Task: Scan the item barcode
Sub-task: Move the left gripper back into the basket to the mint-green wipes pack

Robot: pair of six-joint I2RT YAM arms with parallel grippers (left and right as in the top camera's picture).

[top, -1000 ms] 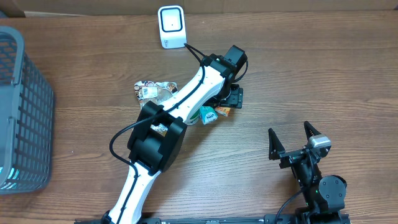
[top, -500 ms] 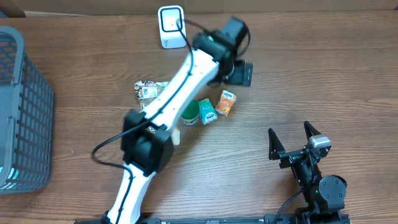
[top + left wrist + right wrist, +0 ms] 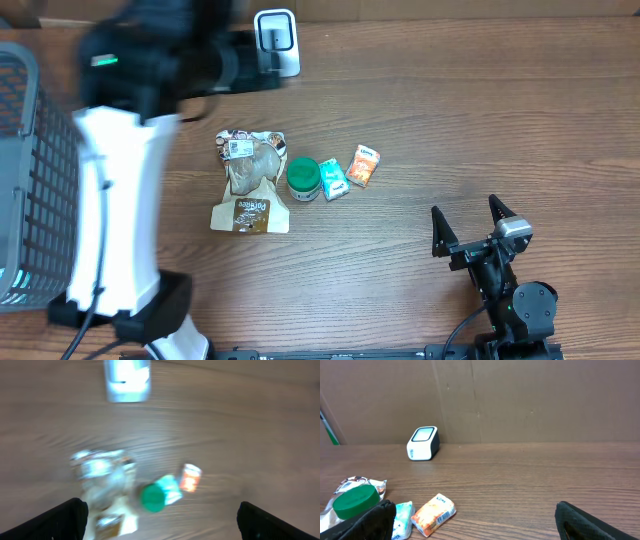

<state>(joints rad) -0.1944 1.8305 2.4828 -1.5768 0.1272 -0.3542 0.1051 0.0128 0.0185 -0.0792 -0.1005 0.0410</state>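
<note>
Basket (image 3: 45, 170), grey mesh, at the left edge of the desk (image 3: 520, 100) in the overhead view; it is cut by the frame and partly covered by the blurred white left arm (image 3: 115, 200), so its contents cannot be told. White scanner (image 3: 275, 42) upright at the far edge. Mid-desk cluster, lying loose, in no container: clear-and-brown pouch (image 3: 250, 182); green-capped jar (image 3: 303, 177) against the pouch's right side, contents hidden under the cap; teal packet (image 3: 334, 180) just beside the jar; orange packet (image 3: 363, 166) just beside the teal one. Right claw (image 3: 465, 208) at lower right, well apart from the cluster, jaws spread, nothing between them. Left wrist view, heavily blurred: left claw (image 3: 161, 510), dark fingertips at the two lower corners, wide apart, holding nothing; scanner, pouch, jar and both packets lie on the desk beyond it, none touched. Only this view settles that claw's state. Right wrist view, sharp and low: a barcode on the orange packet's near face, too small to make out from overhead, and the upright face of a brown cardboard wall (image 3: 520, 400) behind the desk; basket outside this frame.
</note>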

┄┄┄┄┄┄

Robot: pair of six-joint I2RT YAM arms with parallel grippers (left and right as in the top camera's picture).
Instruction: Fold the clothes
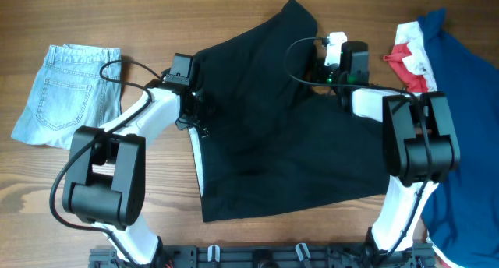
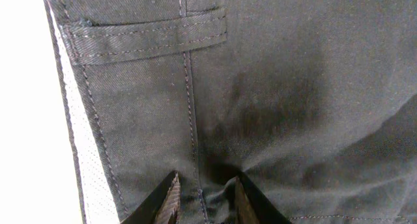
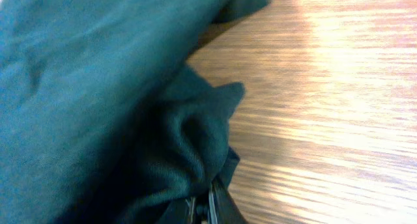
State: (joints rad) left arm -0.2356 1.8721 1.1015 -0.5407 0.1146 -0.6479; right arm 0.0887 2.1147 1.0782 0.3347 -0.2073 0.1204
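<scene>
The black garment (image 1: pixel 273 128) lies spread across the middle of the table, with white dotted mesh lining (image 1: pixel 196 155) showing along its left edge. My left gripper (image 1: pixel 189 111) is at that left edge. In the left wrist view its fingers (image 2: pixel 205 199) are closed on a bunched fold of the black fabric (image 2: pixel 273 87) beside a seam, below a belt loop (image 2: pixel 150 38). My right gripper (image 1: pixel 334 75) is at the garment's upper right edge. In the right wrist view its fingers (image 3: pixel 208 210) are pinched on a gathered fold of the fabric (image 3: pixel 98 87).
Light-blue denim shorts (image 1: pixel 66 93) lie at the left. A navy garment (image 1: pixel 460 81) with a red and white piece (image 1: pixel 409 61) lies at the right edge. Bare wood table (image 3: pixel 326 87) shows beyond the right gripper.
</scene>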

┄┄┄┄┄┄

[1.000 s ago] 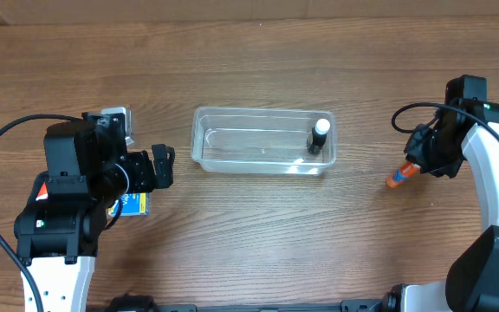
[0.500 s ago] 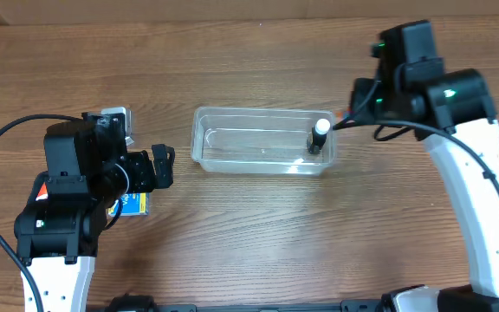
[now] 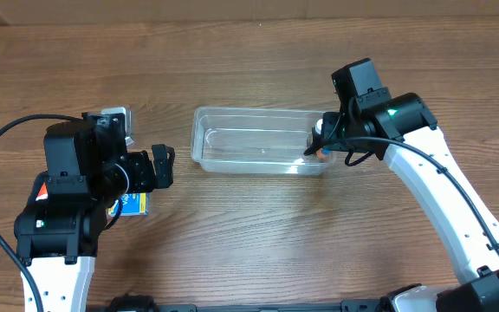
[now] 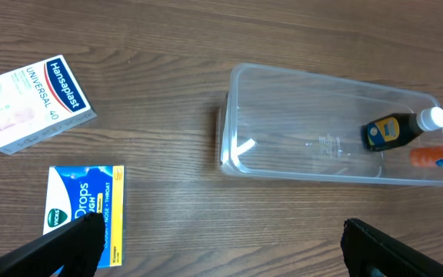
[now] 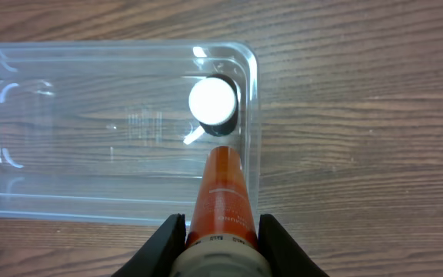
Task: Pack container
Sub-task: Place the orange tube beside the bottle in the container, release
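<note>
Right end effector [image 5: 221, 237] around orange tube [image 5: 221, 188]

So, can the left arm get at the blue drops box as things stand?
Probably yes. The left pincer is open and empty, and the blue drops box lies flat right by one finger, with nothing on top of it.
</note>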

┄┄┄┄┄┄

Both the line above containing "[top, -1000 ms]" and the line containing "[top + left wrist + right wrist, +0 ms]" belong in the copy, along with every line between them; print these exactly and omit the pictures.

[top, -1000 ms] 
[top, -500 ms] 
[top + left wrist + right wrist, +0 ms] 

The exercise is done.